ABC Company , a nationwide distributor of low-cost imitation designer necklaces, has an exclusive franchise on the distribution of the necklaces, and sales have grown so rapidly over the past few years that it has become necessary to add new members to the management team. To date, the company's budgeting practices have been inferior, and, at times, the company has experienced a cash shortage. You have been given responsibility for all planning and budgeting. Your first assignment is to make a master budget for the next three months, starting April 1.

The necklaces are sold to retailers for $10 each. Recent and forecasted sales in units are as follows:

January (actual): 23,000

February (actual): 32,000

March (actual): 45,000

April: 71,000

May: 105,000

June: 56,000

July: 36,000

August: 34,000

September: 31,000

The large buildup in sales before and during May is due to Mother's Day. Ending inventories should be equal to 40% of the next month's sales in units. The necklaces cost the company $4 each. Purchases are paid for as follows: 50% in the month of purchase and the remaining 50% in the following month.

All sales are on credit, with no discount, and payable within 30 days. The company has found, however, that only 20% of a month's sales are collected by month-end. An additional 70% is collected in the following month, and the remaining 10% is collected in the second month following sale. Bad debts have been negligible.

The company's monthly selling and administrative expenses are given below:

Variable:

Sales commissions- 4% of sales

Fixed:

Advertising: $218,000

Rent: $21,000

Wages and salaries: $113,200

Utilities: $9,400

Insurance: $4,200

Depreciation: $20,000

All selling and administrative expenses are paid during the month, in cash, with the exception of depreciation and insurance.
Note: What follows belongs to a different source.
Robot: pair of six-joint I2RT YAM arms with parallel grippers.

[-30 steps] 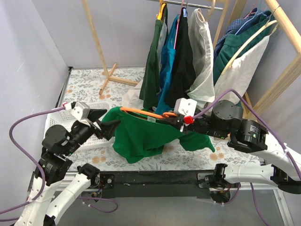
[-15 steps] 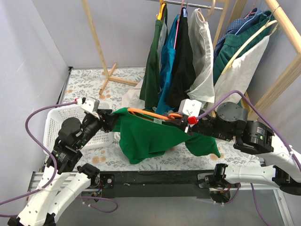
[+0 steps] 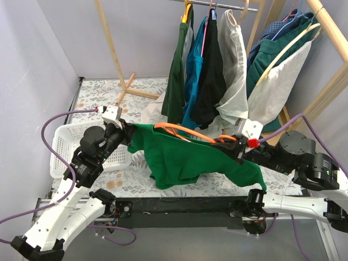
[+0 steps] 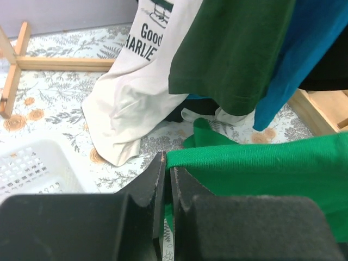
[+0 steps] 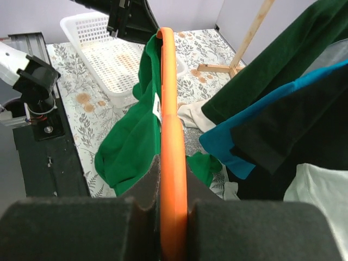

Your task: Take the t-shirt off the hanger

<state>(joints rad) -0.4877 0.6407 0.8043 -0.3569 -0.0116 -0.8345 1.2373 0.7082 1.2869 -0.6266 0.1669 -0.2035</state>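
- The t-shirt [image 3: 185, 160] is held above the table [image 3: 98, 97], draped over the orange hanger [image 3: 179, 130].
- Its edge is pinched between the closed fingers of the left gripper [image 4: 167, 166].
- The hanger is clamped by the right gripper [image 5: 173, 169].

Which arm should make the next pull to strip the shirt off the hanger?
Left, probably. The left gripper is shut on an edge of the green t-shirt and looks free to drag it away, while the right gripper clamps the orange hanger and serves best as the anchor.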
Insurance is paid on an annual basis, in November of each year.

The company plans to purchase $18,400 in new equipment during May and $46,000 in new equipment during June; both purchases will be paid in cash. The company declares dividends of $16,200 each quarter, payable in the first month of the following quarter.

The company's balance sheet at March 31 is given below:

Assets

Cash: $80,000

Accounts receivable: ($32,000 February sales; $360,000 March sales) $392,000

Inventory: $113,600

Prepaid insurance: $29,400

Fixed assets, net of depreciation: $980,000

Total assets: $1,595,000

Liabilities and Shareholders' Equity

Accounts payable: $110,800

Dividends payable: $16,200

Common shares: $860,000

Retained earnings: $608,000

Total liabilities and shareholders' equity: $1,595,000

The company wants a minimum ending cash balance each month of $50,000. All borrowing is done at the beginning of the month, with any repayments made at the end of the month. The interest rate on these loans is 1% per month and must be paid at the end of each month based on the outstanding loan balance for that month.

Required: A master budget using EXCEL SPREADSHEET for the three-month period ending June 30. Include the following detailed budgets:

1.a. A sales budget by month and in total.

b. A schedule of expected cash collections from sales, by month and in total.

c. A merchandise purchases budget in units and in dollars. Show the budget by month and in total.

d. A schedule of expected cash disbursements for merchandise purchases, by month and in total.

2. A cash budget. Show the budget by month and in total.(Round your intermediate calculations and final answers to the nearest whole dollar. Also, round down your interest calculations to the next whole dollar amount.Cash deficiency, repayments and interest should be indicated by a minus sign.

3.A budgeted income statement for the three-month period ending June 30. Use the variable costing approach

4.A budgeted balance sheet as of June 30.